* **Assignment**: Would you return exactly the lines from the top of the data below through the one containing "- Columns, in", leaving out the pictures?

* **Collected material**:
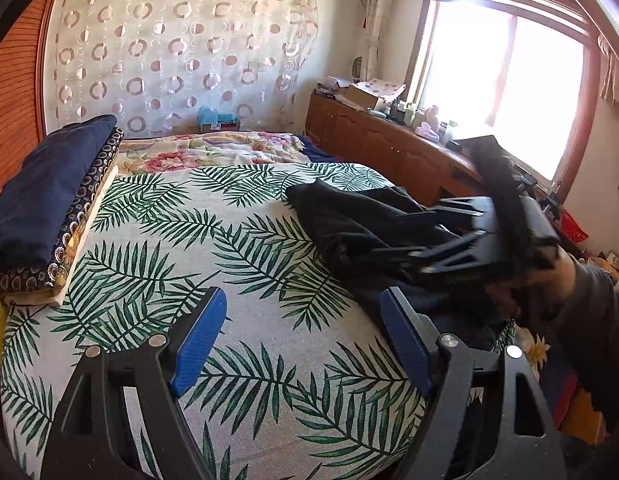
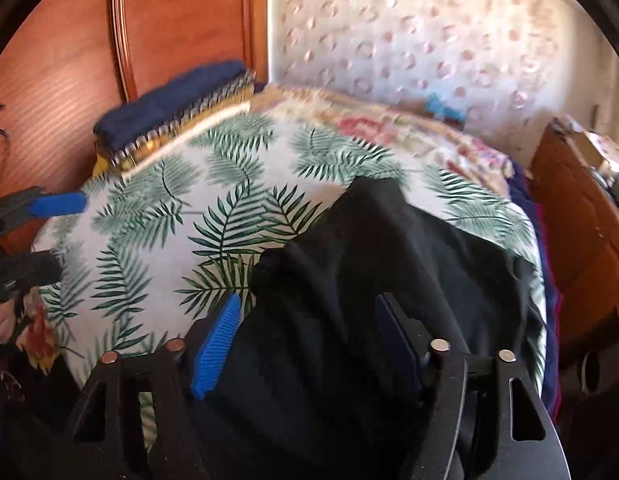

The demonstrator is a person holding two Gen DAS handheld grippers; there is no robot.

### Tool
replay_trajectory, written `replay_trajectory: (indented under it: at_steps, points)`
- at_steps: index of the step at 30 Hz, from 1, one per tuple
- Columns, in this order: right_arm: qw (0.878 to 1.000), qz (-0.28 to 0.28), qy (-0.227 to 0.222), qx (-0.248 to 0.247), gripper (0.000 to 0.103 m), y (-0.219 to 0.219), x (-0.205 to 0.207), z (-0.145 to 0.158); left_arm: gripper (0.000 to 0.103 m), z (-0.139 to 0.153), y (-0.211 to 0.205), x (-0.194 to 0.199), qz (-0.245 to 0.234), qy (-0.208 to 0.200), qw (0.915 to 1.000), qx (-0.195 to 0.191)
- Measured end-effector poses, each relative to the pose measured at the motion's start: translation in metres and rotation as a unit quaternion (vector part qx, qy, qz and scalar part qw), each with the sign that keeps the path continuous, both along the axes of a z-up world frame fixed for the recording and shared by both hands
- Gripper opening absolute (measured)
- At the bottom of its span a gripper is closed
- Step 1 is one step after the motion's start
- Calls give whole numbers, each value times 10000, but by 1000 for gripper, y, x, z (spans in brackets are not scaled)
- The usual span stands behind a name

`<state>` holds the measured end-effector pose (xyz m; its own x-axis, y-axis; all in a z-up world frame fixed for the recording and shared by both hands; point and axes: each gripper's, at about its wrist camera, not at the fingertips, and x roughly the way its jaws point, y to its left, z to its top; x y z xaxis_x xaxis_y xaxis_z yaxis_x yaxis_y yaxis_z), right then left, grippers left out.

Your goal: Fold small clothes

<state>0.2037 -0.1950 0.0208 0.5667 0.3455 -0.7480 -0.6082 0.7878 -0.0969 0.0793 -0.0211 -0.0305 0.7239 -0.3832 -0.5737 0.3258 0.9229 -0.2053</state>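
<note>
A black garment lies crumpled on the right side of the bed's palm-leaf sheet. My left gripper is open and empty, hovering over the sheet just left of the garment. My right gripper reaches in from the right, blurred, low over the garment. In the right wrist view the garment fills the space between the open blue pads of my right gripper; the jaws stand wide and do not pinch the cloth. The left gripper shows at the far left edge.
A folded navy stack with a patterned cloth sits at the bed's left by the wooden headboard. A floral quilt lies at the far end. A wooden cabinet with clutter runs under the window on the right.
</note>
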Motion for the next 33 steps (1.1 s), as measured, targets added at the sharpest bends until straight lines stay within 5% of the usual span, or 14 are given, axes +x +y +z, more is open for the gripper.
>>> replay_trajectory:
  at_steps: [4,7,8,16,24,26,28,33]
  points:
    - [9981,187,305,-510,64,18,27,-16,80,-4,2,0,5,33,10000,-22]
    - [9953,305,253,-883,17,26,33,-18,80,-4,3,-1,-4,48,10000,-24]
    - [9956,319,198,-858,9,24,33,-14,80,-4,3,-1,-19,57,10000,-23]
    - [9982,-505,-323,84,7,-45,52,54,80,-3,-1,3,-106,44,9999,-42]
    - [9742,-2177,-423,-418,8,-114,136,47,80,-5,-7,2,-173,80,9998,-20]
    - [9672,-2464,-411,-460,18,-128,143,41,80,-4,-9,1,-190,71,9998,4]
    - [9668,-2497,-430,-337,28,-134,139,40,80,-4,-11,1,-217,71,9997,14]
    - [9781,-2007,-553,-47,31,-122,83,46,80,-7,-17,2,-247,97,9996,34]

* **Written reply**:
The demonstrator is a person holding two Gen DAS handheld grippers; there is no robot.

### Tool
replay_trajectory, written `replay_trajectory: (indented under it: at_steps, points)`
- at_steps: index of the step at 30 Hz, from 1, one per tuple
- Columns, in this order: right_arm: qw (0.878 to 1.000), qz (-0.28 to 0.28), qy (-0.227 to 0.222), qx (-0.248 to 0.247), gripper (0.000 to 0.103 m), y (-0.219 to 0.219), x (-0.205 to 0.207), z (-0.145 to 0.158); left_arm: gripper (0.000 to 0.103 m), z (-0.139 to 0.153), y (-0.211 to 0.205), x (-0.194 to 0.199), qz (-0.245 to 0.234), qy (-0.208 to 0.200), qw (0.915 to 1.000), qx (-0.195 to 0.191)

There is nothing more to this exercise.